Theodoros Benakis

The French far-right National Rally undermines gender equality

FLICKR/EUROPEAN PARLIAMENT/CC BY-NC-ND 2.0
Marine Le Pen at the European Parliament, 2017.

In January, the French lower assembly discussed and voted on a bill proposal of the far-right National Rally to reintroduce uniform in French public schools and colleges.

Marine Le Pen, leader of the far-right party in the National Assembly, said the proposal addresses two challenges – the competition between brands and pressure of Islamists on schoolchildren.

The conservative Republicans was the only other group to vote the text, considering the uniform is a matter of ‘general interest’ as MP Maxime Minot said.

Education Minister Pap Ndiaye is not in favour of making school uniform obligatory. He stressed that public schools are free to impose or not dress codes.

However, Renaissance, the party of French President Emmanuel Macron, seems deeply divided on the issue.
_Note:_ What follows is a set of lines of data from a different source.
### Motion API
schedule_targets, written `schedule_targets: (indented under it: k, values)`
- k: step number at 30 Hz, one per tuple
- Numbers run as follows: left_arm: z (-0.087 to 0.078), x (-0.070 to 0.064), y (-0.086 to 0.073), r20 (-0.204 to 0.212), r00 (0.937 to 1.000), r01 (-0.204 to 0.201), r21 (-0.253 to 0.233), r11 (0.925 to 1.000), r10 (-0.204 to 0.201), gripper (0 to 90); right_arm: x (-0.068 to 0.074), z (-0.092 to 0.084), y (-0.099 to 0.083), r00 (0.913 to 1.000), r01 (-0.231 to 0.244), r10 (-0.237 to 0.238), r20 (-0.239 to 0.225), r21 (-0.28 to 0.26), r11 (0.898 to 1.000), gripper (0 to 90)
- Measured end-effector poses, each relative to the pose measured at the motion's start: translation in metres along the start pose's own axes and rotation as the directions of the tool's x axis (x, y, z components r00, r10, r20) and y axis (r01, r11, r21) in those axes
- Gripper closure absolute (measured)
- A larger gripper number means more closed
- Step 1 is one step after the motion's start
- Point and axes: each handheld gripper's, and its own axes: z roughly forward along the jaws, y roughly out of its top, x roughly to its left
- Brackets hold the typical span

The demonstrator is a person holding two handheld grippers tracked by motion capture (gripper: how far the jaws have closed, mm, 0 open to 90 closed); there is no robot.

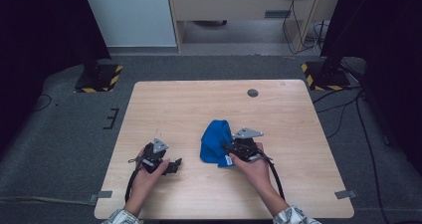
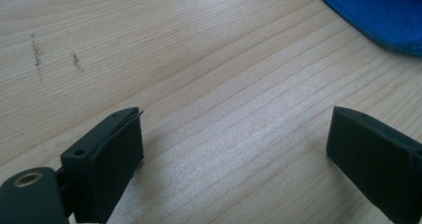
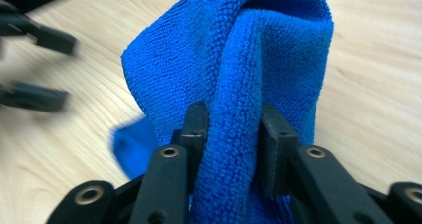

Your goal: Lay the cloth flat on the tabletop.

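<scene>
Two grippers work at a wooden table (image 1: 278,109): from above, the right gripper (image 1: 230,149) meets a bunched blue cloth (image 1: 215,139) mid-table, while the left gripper (image 1: 175,165) rests apart. Along the left gripper's jaws, they gape wide over bare wood. Along the right gripper's jaws, they pinch a thick cloth fold (image 3: 234,149); best lower gently before releasing.

a light wooden table (image 1: 164,104) stands on grey carpet. a crumpled blue microfibre cloth (image 1: 215,142) lies just right of its middle, toward the near edge. a round grey cable grommet (image 1: 253,92) sits far right.
</scene>
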Motion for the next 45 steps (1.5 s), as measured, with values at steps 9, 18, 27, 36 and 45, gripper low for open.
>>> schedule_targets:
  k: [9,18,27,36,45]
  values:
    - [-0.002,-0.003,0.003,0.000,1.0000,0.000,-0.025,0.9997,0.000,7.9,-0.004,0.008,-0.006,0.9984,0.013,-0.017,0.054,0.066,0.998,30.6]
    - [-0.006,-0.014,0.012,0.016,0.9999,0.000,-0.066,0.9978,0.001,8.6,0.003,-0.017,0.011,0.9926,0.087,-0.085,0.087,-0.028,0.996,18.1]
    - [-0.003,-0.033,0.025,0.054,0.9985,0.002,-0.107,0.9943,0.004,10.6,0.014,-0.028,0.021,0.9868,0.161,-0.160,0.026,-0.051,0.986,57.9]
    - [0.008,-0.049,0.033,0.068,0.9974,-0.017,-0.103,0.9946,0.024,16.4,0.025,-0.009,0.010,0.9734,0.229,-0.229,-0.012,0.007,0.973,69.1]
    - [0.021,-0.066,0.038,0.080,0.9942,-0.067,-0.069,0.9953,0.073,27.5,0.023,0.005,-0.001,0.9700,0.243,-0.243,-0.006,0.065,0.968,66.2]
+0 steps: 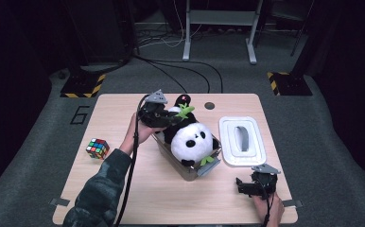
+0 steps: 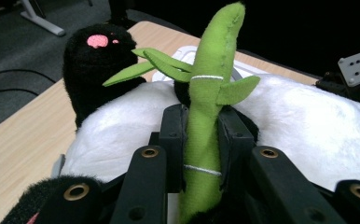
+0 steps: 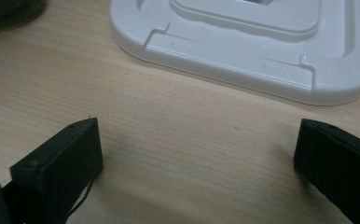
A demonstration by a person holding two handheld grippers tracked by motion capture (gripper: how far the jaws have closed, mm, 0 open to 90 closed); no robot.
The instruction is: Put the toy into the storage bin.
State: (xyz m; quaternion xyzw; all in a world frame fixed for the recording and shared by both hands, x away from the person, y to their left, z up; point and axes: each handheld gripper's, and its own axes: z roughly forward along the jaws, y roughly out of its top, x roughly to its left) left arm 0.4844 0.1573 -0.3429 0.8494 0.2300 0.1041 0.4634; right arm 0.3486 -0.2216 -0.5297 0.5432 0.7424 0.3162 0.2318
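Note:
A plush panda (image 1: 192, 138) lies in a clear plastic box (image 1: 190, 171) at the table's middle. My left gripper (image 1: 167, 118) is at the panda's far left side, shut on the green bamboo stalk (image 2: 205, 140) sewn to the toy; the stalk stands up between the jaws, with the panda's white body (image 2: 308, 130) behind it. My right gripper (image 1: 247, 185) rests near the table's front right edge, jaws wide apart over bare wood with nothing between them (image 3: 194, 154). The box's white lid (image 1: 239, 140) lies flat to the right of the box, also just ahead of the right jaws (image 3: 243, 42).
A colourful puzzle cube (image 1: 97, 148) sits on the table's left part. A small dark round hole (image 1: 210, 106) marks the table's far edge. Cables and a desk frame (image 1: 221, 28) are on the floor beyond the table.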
Some MPs speak in favour of bringing back uniforms while others are against it.

The left parties strongly opposed the proposal, as expected.

Interestingly, National Rally bill found a supporter in the person of the first lady and former teacher Brigitte Macron.
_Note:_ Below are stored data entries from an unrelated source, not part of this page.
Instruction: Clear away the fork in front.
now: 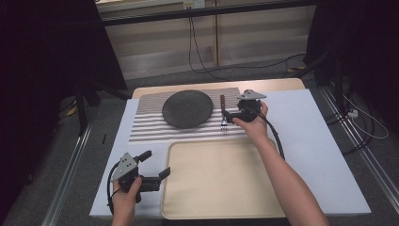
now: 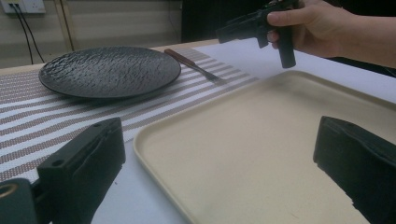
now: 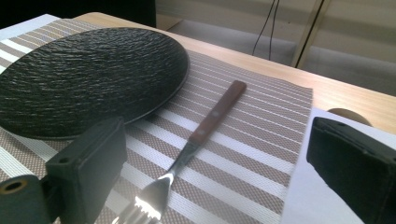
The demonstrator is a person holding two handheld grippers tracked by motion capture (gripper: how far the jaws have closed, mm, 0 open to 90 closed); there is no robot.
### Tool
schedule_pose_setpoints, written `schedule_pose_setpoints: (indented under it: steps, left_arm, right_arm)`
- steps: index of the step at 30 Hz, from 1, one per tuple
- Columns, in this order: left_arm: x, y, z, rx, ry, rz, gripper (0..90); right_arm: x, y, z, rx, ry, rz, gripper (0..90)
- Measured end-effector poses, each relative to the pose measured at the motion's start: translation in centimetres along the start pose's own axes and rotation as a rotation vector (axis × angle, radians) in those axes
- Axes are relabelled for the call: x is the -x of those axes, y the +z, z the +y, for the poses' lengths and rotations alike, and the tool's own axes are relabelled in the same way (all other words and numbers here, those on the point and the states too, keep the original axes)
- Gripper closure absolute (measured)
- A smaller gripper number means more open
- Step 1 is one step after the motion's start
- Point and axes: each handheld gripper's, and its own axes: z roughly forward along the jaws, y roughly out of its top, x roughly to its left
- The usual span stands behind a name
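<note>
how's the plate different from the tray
The plate is round, black and rough-textured; the tray is rectangular with rounded corners, beige and smooth. The plate lies on the striped placemat at the far side of the table, beside the fork; the tray lies on the white sheet nearer the person. The tray looks clearly larger than the plate. Both lie flat and hold nothing.

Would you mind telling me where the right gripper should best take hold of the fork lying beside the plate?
Probably at the wooden handle of the fork, coming straight down from above. The fork lies flat on the striped mat, so only its two long sides are free to pinch. The right gripper hangs open over the prongs. The plate sits close on one side, so that jaw has little room.
</note>
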Motion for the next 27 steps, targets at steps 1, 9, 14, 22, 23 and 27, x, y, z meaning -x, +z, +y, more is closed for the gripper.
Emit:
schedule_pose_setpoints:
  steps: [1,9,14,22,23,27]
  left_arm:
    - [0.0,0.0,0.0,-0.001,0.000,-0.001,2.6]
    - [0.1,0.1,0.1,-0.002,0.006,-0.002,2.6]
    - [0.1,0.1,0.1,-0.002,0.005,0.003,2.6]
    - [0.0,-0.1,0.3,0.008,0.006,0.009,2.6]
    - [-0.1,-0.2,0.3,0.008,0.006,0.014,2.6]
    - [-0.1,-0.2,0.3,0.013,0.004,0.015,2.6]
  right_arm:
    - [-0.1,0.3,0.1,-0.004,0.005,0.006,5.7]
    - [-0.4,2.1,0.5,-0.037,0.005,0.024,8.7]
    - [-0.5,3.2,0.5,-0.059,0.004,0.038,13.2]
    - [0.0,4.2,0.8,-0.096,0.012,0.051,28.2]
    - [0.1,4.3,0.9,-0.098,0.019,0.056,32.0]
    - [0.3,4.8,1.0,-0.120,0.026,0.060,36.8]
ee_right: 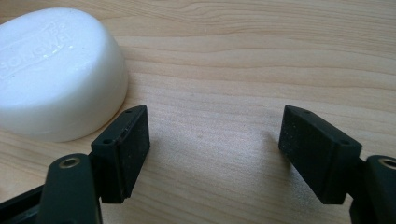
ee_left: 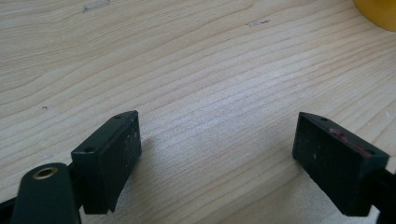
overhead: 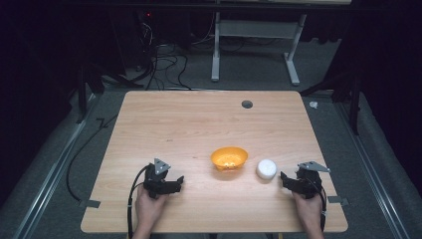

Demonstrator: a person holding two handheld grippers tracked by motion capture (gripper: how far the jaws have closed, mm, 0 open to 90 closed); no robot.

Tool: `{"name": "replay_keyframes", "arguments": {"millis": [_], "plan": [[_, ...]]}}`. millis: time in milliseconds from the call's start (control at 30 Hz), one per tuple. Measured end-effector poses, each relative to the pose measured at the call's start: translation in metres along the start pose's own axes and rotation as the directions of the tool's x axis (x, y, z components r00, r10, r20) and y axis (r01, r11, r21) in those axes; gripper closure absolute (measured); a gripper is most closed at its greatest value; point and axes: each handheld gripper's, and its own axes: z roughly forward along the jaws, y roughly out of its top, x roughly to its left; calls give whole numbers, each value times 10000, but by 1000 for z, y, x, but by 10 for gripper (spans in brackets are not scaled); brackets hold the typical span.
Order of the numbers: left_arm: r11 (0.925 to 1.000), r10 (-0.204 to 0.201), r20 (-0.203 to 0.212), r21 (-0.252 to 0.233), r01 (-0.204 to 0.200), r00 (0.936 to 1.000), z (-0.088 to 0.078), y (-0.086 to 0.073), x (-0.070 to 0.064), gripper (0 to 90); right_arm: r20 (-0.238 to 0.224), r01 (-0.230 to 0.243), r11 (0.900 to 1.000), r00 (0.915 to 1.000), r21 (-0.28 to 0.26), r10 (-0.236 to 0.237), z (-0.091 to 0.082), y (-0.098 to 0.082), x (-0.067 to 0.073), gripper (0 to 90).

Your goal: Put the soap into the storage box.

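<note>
High view: orange bowl (overhead: 229, 158) is sitting mid-table (overhead: 199, 124) toward the near edge w/ a white soap (overhead: 266, 169) just right of it; left gripper (overhead: 175, 182) is resting near-left of the bowl, right gripper (overhead: 284, 178) just right of the soap, each in a hand. Left gripper view: jaws are standing wide apart over bare wood, nothing btwn them, bowl's rim (ee_left: 377, 13) peeking in at top right. Right gripper view: jaws are gaping wide too, empty, soap (ee_right: 56, 70) lying just beside the left jaw, outside the gap.

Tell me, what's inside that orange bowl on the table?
The orange bowl holds a little heap of pale yellowish bits at its bottom, too small to identify. The near wall hides part of the inside. The white oval object sits beside it, outside.
</note>
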Motion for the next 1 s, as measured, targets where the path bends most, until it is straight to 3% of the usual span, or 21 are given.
{"name": "replay_keyframes", "arguments": {"millis": [200, 267, 367, 600, 767, 1000], "plan": [[10000, -1, 3, -2, 1, 10000, 0, 0, 0, 159, 35, -54, 10000, 10000, 19, 54, -3, -2, 1, 278], [10000, 7, 7, 0, -7, 10000, 0, 0, 0, 159, 52, 2, 9997, 10000, -224, -1, -6, -3, 2, 286], [10000, 11, 8, 0, -11, 10000, 0, 0, 0, 159, -84, -69, 9992, 9999, -403, 66, -11, -4, 6, 285], [10000, 14, 7, 0, -14, 10000, 0, 0, 0, 158, -420, 262, 9978, 9987, -602, -288, -19, -5, 12, 283], [10000, 4, -8, 1, -4, 10000, 0, 0, 0, 158, -680, 118, 9974, 9975, -705, -166, -24, -7, 13, 278], [10000, -5, -24, 1, 5, 10000, 0, 0, 0, 158, -1048, 469, 9948, 9929, -903, -563, -32, -5, 24, 252]]}}
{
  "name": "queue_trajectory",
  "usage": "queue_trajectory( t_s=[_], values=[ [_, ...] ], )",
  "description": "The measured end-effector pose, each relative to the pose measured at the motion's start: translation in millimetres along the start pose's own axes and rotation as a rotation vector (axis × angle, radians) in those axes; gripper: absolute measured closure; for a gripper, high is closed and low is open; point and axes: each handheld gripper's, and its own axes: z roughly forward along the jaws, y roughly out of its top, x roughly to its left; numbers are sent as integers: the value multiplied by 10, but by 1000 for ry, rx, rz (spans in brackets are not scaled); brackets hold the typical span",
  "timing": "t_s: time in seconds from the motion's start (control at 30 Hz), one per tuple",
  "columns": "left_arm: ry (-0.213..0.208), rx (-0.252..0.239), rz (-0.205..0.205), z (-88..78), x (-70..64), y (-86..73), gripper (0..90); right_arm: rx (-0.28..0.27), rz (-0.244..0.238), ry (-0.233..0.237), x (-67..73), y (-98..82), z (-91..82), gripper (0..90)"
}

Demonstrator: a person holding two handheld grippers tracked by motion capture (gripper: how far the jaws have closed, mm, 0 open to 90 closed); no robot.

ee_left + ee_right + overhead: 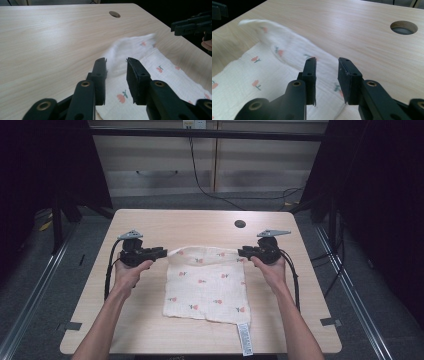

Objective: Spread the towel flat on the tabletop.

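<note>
White muslin cloth with small red flowers (207,282) lies on the pale wooden table (150,225), its far edge sagging between the left gripper (161,252) and right gripper (242,252), whose part-open jaws hold nothing, so it may settle creased.

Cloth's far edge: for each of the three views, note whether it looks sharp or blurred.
High view: the cloth is evenly lit, its far edge fairly sharp. Left gripper view: the raised far edge is smeared with blur. Right gripper view: the raised corner is softly blurred.

Parted hand-held gripper (117,63) over blurred floral cloth (140,65)
</note>
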Motion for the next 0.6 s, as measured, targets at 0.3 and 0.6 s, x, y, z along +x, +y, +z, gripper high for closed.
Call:
queue_trajectory(
  t_s=[0.3, 0.6],
  values=[
    [-5, 41, 51, -111, -57, -77, 584, 0, -23, 35, 97, 30, -138, 553],
    [-65, 115, 146, -243, -299, -361, 575, 2, -108, 56, 334, -174, -571, 573]
  ],
)
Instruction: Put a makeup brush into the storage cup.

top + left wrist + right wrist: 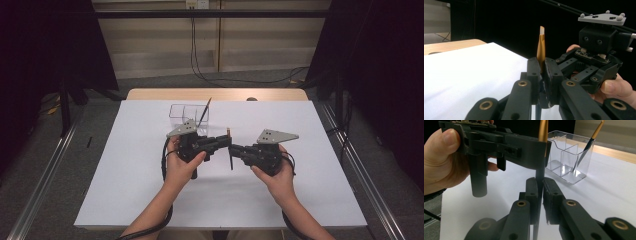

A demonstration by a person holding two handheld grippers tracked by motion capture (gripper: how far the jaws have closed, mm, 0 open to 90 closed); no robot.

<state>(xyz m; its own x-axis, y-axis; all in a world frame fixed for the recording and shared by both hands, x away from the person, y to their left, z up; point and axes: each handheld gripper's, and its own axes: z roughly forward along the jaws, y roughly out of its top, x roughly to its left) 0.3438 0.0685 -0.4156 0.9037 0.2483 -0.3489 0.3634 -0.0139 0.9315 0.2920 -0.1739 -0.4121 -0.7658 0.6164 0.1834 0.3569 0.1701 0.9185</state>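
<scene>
Two brushes (230, 148) (204, 113) (one gripped)

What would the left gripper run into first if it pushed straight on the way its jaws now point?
The left gripper, shut on an upright makeup brush, points across the table at the right gripper, which clamps the same brush lower down. Most likely it would meet that gripper's jaws first; the two look almost touching, though depth is unclear.

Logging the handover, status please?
Both grippers, left and right, shut on brush, upright. Second brush in holder. Nothing blocking.
</scene>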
Fortunately, 577 MPs – the majority – rejected the bill on Thursday, January 12.

However, the debate provoked by the far-right confirms that traditionalism, bigotry, and ultraconservatism have a significant stake in the political debate in France.

Stop gender equality?

What distinguishes the European societies is their commitment to the respect of human dignity. Respect to human dignity means unconditional acceptance of the gender equality.

The reintroduction of uniforms at schools is an attempt to gender equality, as it concerns only the girls. An act of discrimination!
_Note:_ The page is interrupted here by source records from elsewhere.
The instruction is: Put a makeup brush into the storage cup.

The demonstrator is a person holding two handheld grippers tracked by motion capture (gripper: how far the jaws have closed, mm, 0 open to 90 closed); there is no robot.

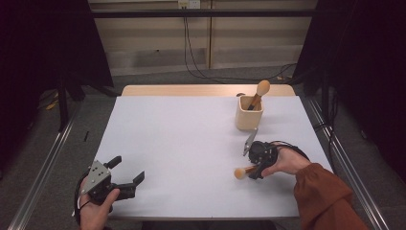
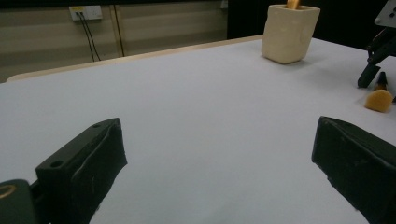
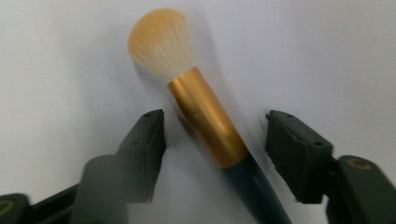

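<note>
A makeup brush (image 1: pixel 244 171) (image 3: pixel 205 116) with pale orange bristles, a gold ferrule and a dark handle lies flat on the white table (image 1: pixel 182 139) at the front right. My right gripper (image 1: pixel 253 168) (image 3: pixel 215 135) is lowered over it. Its jaws straddle the ferrule, with a gap showing on each side, so the pads do not press on it. At the front left my left gripper (image 1: pixel 129 168) (image 2: pixel 215 140) sits low over the table, its jaws wide apart with nothing between them. The left gripper view shows the brush head (image 2: pixel 379 99) far off to the right.
A cream square cup (image 1: pixel 249 113) (image 2: pixel 289 32) stands at the back right of the table with a second brush (image 1: pixel 261 91) upright in it. A wooden strip edges the table's far side. Cables run along the floor behind.
</note>
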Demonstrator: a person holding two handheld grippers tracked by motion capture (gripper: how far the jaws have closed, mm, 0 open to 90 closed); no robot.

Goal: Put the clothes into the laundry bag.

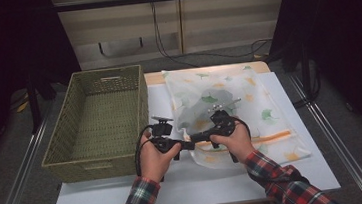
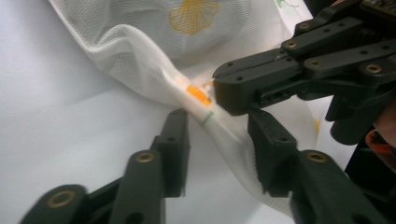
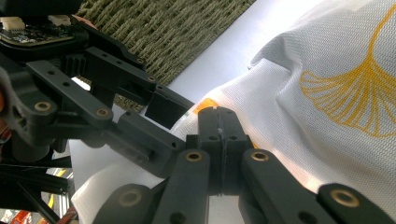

What really means that uniforms will stop the competition between brands? Generations who experienced uniforms at schools remember the different cloth qualities employed in uniforms manufacturing. Expensive against low quality uniforms.

In what concerns the pressure of Islamists on schoolchildren, that the reintroduction of uniforms would stop, is a paradigm of vulgare populism.

Flirting right-wing populism is dangerous.

What is interesting in this debate is not the far-right attempt to attack gender equality. It is that the Renaissance party that belongs to the European liberal family has a component of supporters of such a conservative ideas.

The rise of far-right parties across the EU member states had a negative impact on many parties of the big European political families: the Christian democrats, Socialist democrats, and Liberals. In some cases parties of these families adopted part of the far-right rhetoric aiming to raise barriers against the right wing populist political growth. The Danish Social Democrats adopted part of the anti-immigration programme of the far-right Danish People’s Party (DPP) or the Greek Nea Democratia that adopted the ultranationalist rhetoric of the far-right groups and parties on the “Macedonia issue” in 2018. In other EU countries the far-right parties were invited to join coalition governments or provide their political support like in Italy, Austria, Latvia, Finland, Estonia etc.

These interactions between the democratic political parties and the far-right ones created only problems, impacting social cohesion, fundamental rights, and national security, among many. The Ibiza Scandal that caused a deep crisis in the Austrian government and threatened national security is maybe the most blatant!